■ TASK ■
Counting only the lines below that contain the word "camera", what is the total? Give it with no other words.

■ DATA BELOW ■
══════

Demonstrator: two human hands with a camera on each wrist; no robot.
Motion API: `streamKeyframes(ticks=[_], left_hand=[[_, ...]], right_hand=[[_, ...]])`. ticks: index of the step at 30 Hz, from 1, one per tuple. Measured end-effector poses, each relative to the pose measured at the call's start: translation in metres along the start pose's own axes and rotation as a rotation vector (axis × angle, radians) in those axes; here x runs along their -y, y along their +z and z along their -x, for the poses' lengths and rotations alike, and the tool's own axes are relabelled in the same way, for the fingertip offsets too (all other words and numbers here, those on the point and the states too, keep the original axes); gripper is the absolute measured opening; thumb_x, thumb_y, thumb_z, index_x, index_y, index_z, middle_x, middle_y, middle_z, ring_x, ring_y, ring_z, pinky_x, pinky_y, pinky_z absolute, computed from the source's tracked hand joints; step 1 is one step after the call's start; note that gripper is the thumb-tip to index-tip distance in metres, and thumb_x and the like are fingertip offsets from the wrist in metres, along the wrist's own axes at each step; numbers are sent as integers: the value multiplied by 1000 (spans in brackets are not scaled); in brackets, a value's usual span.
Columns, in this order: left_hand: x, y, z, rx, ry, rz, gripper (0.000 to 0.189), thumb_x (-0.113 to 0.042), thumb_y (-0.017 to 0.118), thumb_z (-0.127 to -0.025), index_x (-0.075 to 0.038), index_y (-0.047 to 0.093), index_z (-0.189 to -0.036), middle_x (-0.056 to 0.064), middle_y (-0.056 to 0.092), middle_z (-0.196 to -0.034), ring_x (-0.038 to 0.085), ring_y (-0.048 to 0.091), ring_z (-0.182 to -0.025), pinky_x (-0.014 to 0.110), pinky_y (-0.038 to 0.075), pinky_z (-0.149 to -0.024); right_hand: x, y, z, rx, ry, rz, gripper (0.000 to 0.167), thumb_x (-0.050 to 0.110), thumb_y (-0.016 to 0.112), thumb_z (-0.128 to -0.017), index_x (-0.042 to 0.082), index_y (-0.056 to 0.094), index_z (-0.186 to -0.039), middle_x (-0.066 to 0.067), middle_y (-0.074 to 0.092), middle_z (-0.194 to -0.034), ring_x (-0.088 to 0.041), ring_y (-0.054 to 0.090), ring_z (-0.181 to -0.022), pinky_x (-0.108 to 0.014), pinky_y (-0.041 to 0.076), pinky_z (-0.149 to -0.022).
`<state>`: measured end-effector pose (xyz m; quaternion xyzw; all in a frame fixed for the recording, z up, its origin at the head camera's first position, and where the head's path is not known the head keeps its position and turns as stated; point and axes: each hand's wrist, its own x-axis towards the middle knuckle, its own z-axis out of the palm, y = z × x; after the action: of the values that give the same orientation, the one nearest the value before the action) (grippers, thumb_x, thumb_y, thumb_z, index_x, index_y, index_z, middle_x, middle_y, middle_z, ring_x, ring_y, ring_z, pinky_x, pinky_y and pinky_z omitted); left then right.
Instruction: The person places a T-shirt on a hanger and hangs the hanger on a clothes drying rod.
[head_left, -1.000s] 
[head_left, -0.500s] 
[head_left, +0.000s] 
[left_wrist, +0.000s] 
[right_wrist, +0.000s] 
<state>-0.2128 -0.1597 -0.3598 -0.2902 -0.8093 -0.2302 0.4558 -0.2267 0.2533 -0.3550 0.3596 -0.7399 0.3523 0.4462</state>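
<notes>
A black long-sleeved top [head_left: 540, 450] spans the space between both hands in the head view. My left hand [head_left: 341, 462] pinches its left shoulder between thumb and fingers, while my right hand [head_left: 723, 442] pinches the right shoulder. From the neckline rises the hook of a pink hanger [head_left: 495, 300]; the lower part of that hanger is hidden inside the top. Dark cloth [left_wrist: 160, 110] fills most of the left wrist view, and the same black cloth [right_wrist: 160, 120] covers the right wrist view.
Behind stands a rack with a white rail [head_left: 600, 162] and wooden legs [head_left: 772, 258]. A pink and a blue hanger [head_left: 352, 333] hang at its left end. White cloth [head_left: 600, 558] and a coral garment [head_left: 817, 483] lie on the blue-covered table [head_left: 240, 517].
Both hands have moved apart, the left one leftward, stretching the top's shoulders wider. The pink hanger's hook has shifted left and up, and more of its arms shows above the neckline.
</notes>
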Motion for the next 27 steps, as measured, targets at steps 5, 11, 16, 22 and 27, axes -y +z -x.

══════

■ SOLUTION ■
2